Task directions ->
What number of lines in the material contain the word "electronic"? Give that number alone.

Stored data ->
# # #
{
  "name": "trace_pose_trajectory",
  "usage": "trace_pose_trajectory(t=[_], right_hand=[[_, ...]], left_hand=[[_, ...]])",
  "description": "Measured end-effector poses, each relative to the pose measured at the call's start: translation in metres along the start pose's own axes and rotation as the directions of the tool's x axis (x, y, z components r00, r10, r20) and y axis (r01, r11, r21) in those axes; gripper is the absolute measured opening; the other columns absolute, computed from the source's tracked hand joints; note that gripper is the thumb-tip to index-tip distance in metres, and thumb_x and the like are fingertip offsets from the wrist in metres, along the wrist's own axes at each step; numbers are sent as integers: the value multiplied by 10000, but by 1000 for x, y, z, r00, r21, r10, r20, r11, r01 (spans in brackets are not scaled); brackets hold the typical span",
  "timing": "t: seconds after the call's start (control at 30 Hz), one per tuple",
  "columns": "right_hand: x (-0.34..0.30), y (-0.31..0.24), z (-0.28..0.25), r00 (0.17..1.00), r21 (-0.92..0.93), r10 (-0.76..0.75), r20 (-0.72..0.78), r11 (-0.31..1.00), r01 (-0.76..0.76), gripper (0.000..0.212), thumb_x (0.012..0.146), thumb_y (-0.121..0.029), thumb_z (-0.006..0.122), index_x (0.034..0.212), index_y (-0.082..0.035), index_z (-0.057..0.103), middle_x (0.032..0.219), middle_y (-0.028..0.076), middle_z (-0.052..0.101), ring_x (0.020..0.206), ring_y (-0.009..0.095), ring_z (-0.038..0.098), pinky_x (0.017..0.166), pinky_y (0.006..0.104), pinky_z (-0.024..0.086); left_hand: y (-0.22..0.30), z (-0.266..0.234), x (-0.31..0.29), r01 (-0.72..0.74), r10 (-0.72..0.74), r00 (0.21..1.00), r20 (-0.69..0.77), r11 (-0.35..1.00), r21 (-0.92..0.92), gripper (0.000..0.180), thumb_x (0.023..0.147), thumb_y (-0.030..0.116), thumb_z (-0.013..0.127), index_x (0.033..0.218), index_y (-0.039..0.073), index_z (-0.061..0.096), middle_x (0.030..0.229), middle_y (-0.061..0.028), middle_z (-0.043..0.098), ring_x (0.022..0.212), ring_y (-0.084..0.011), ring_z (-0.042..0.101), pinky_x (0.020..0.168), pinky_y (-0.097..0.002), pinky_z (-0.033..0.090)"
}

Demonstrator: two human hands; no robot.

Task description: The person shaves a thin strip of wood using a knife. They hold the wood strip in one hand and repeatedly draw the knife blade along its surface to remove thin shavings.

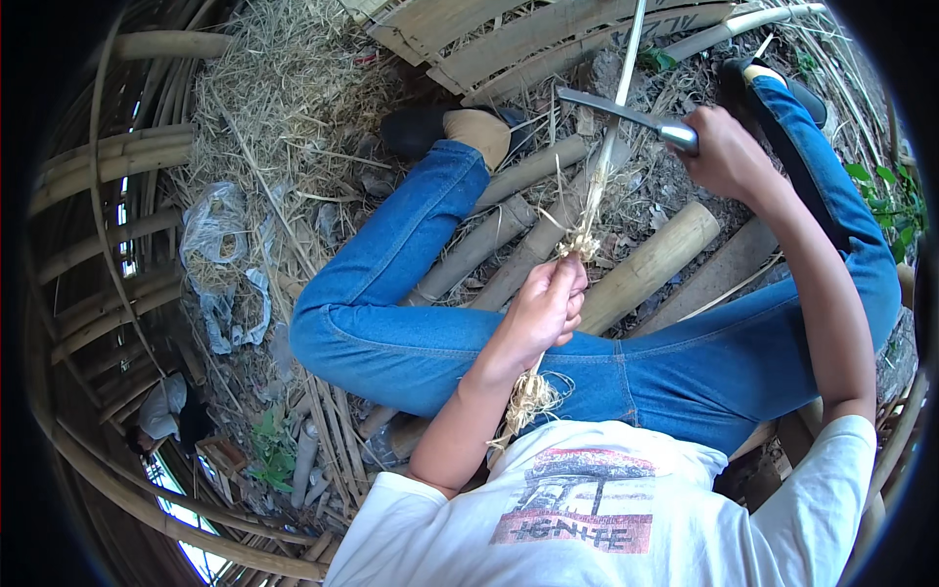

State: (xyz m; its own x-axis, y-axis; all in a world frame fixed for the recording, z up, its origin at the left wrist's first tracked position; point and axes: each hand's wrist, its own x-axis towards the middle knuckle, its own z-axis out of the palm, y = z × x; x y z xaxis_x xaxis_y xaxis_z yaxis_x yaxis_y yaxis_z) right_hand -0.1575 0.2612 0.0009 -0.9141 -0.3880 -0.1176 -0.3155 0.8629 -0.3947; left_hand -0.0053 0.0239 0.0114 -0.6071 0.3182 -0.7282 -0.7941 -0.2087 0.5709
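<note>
My left hand (551, 305) is closed around a long pale strip (600, 186), which looks like bamboo, in front of my lap. The strip runs up and away from me, past the top of the view. Curled shavings (582, 244) cling to it just above my fingers, and a larger tangle of shavings (533, 399) hangs below my hand near my shirt. My right hand (726, 154) grips the silver handle of a knife (611, 106). Its blade points left and crosses the strip well above my left hand; whether the edge touches it I cannot tell.
My bent legs (401, 333) spread to either side. Between them lie thick bamboo poles (650, 269). Dry straw (284, 108) and a crumpled clear plastic bag (215, 223) lie to the left. Wooden slats (528, 44) stand at the far side. Bamboo framework (108, 245) curves along the left.
</note>
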Motion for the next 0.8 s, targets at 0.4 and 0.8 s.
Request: trace_pose_trajectory(t=[0.4, 0.8], right_hand=[[6, -7, -8, 975, 98, 210, 72, 971, -216, 265, 812, -187, 630, 815, 76, 605, 728, 265, 607, 684, 374, 627, 657, 424, 478], [5, -13, -6, 982, 171, 156, 105, 970, -172, 161, 786, -113, 599, 887, 7, 636, 762, 213, 635, 707, 353, 637, 696, 412, 510]], left_hand=[[-1, 0, -1, 5, -5, 1000, 12, 1000, -23, 383, 989, 412, 316, 718, 144, 339, 517, 91, 234, 389, 0, 179, 338, -193, 122], [-3, -2, -1, 3, -2, 1000, 17, 1000, -21, 385, 986, 423, 321, 721, 144, 341, 519, 93, 233, 395, 1, 184, 343, -191, 118]])
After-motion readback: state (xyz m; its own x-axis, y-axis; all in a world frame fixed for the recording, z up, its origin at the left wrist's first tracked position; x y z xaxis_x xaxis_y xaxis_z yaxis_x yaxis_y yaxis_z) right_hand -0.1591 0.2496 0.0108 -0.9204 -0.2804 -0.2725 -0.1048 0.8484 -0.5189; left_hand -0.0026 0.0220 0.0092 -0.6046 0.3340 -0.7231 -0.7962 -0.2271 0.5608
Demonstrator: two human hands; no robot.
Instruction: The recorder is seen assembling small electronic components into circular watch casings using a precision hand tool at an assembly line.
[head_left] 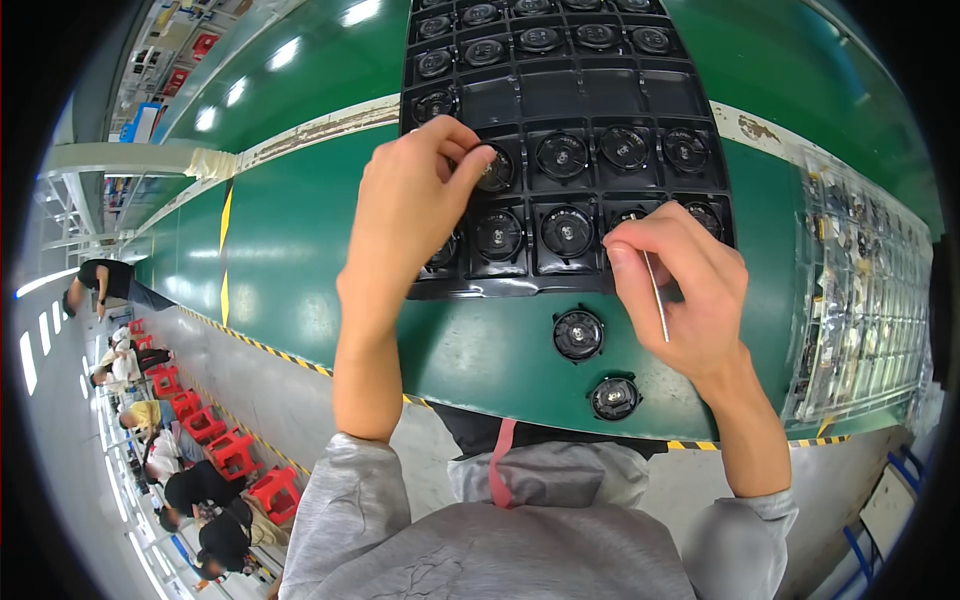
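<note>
A black moulded tray [580,95] lies on the green belt, its pockets holding several round black parts. My left hand [410,215] pinches one round black part [497,170] at the tray's left side, thumb and fingers closed on its rim. My right hand [680,285] grips thin metal tweezers [655,295], the tip resting at a round part in the tray's near-right pocket [628,215]. Two loose round parts [578,334] [614,398] sit on the belt just in front of the tray, between my forearms.
The green conveyor belt [290,250] runs across the view with a yellow-black striped edge. A clear tray of small parts [865,300] lies to the right. Other people sit on red stools [235,455] at lower left.
</note>
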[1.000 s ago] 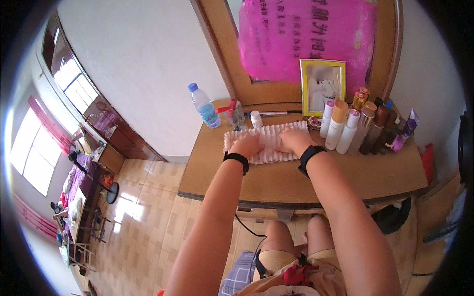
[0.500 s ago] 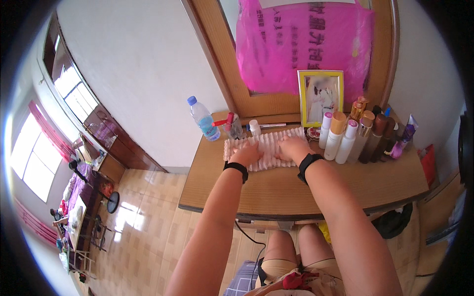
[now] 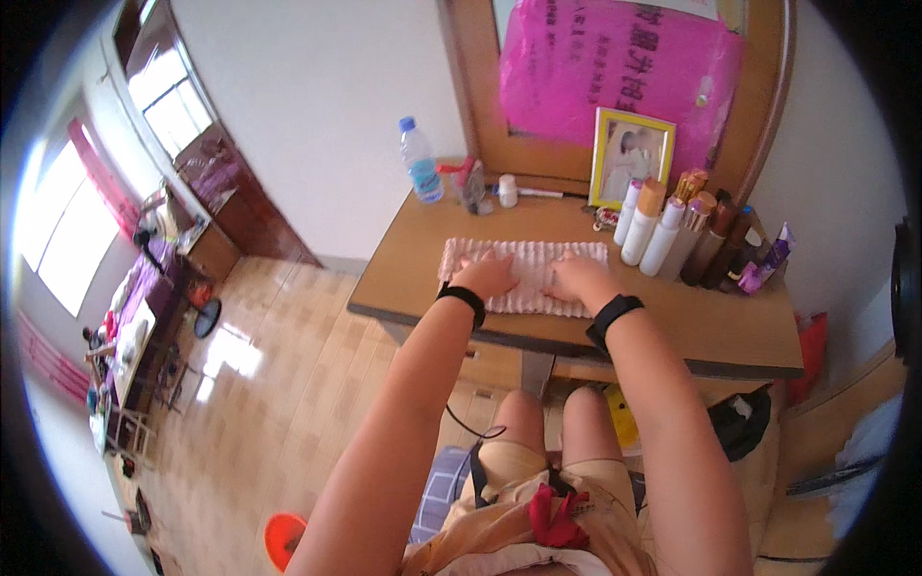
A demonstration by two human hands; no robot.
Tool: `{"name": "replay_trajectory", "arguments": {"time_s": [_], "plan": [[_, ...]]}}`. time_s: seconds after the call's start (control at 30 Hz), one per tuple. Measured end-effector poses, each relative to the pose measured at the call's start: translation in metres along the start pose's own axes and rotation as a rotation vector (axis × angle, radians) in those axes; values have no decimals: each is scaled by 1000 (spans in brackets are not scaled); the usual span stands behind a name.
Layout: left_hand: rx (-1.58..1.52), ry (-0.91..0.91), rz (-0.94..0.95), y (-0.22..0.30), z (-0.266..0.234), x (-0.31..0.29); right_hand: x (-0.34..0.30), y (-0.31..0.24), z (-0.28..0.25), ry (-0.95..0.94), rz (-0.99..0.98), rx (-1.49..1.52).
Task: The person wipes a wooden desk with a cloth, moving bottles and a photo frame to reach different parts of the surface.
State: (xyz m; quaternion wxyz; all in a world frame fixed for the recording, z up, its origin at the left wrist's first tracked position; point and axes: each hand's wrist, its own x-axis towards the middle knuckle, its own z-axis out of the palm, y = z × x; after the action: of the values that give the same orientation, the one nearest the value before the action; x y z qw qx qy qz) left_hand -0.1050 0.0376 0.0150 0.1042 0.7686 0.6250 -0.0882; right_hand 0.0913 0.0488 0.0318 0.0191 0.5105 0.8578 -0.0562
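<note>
A pale pink ribbed cloth, folded into a flat rectangle, lies on the wooden table close to its front edge. Over its left part rests my left hand, fingers spread on the fabric. My right hand lies on the right part, its fingers stretched toward the left one. A gap of bare cloth separates the two hands. Both press from above, and neither lifts the cloth. Black bands circle both wrists.
Behind the cloth on the table stand a water bottle, a small white bottle and a yellow-framed photo. Several cosmetic bottles crowd the right side. A pink plastic bag covers the mirror.
My hands and the cloth have come toward me, from beside the bottles at the back to the table's front edge. The cloth looks flatter and straighter. The head view has shifted.
</note>
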Motion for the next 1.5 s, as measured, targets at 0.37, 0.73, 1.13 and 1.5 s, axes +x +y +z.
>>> {"name": "replay_trajectory", "arguments": {"time_s": [0.37, 0.73, 1.13, 1.5], "plan": [[-89, 23, -14, 1, 48, -21, -44, -23, -19, -150, -119, -151], [-151, -64, -80, 4, 9, 0, -6, -14, -41, -184, -61, -123], [-71, -63, 11, -35, 11, 104, 81, 27, -22, -134, 25, -101], [-150, -14, -90, -42, 0, 119, 132, 53, 9, -42, 5, -99]]}}
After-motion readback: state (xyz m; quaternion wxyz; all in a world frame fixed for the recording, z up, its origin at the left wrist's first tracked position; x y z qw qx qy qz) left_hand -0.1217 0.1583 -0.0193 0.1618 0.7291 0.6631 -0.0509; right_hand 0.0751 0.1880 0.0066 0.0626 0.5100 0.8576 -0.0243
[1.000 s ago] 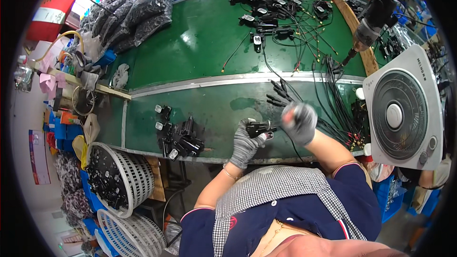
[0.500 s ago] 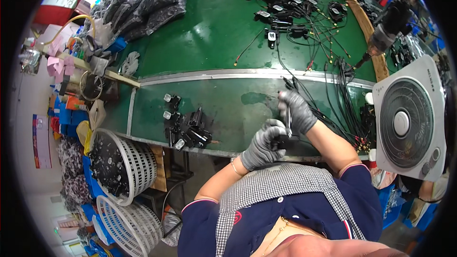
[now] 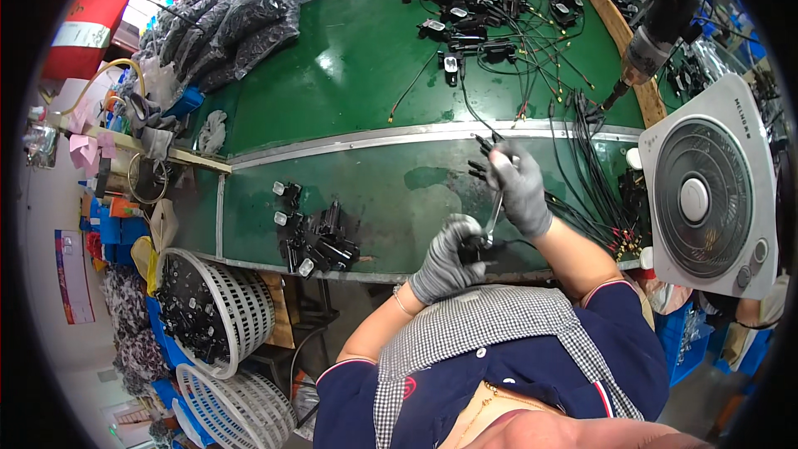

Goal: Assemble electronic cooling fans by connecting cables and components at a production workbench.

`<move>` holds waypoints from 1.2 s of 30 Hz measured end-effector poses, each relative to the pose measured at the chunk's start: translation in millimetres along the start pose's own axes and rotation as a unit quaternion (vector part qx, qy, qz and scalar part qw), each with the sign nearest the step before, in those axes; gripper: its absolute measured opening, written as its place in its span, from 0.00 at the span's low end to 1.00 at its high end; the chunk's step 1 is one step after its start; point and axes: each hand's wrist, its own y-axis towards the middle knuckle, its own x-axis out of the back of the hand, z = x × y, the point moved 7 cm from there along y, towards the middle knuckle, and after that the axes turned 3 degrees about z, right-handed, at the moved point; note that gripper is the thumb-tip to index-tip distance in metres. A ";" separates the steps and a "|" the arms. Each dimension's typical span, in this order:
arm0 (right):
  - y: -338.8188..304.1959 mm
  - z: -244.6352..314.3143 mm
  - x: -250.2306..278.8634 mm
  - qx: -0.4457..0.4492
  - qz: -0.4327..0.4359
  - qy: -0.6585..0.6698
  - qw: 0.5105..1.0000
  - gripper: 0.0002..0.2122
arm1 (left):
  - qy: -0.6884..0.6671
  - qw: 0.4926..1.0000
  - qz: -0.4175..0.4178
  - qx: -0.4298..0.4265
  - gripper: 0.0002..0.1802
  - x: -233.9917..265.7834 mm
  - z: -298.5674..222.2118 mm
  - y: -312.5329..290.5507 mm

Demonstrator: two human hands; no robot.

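My left hand (image 3: 447,263), in a grey striped glove, is closed around a small black part (image 3: 473,249) near the table's front edge. A black cable seems to run from this part toward the right. My gloved right hand (image 3: 524,193) grips a slim silver wrench (image 3: 495,213), whose lower end meets the black part. Just beyond the right fingers lie dark cable ends (image 3: 482,155). To the left, a small pile of black parts with clear tips (image 3: 320,233) rests on the green table (image 3: 382,191).
A grey box fan (image 3: 698,191) stands at the right, below a hanging power screwdriver (image 3: 648,50). Black cables (image 3: 594,175) lie beside it. Many black assemblies (image 3: 465,12) cover the far table. White baskets (image 3: 249,308) stand at lower left; filled bags (image 3: 258,25) sit at back left.
My hands have moved a little apart, and the wrench now shows more plainly between them, tilted against the black part. The whole view has shifted slightly.
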 end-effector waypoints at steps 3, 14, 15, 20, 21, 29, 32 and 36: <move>-15.6 -84.7 -18.5 -0.352 0.099 0.174 0.914 0.08 | -0.018 0.997 0.047 -0.056 0.29 -8.1 -25.5 14.3; -71.4 57.6 -29.8 0.586 0.185 -0.323 0.720 0.04 | -0.216 0.918 -0.097 0.317 0.24 -1.7 32.3 3.7; -63.9 52.1 -24.5 0.544 0.147 -0.330 0.758 0.04 | -0.176 0.924 -0.075 0.330 0.24 -2.1 33.6 4.8; 1.3 -22.4 12.0 -0.100 0.017 0.124 0.987 0.08 | -0.130 0.987 0.091 0.018 0.26 -17.7 -8.4 22.8; 3.3 -61.5 15.7 -0.215 0.084 0.179 0.957 0.10 | -0.026 0.992 0.122 -0.024 0.27 -19.6 -17.6 33.0; 21.8 -17.5 128.0 0.040 -0.189 0.242 0.951 0.07 | -0.316 0.941 -0.098 0.063 0.46 17.6 37.1 103.7; 11.6 -23.5 119.6 -0.012 -0.146 0.245 0.958 0.09 | 0.080 0.986 -0.138 0.037 0.41 56.3 -0.1 97.9; 0.8 -49.6 157.9 -0.070 -0.211 0.276 0.935 0.08 | 0.496 0.852 -0.145 0.088 0.19 114.0 -20.2 31.8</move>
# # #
Expected output ->
2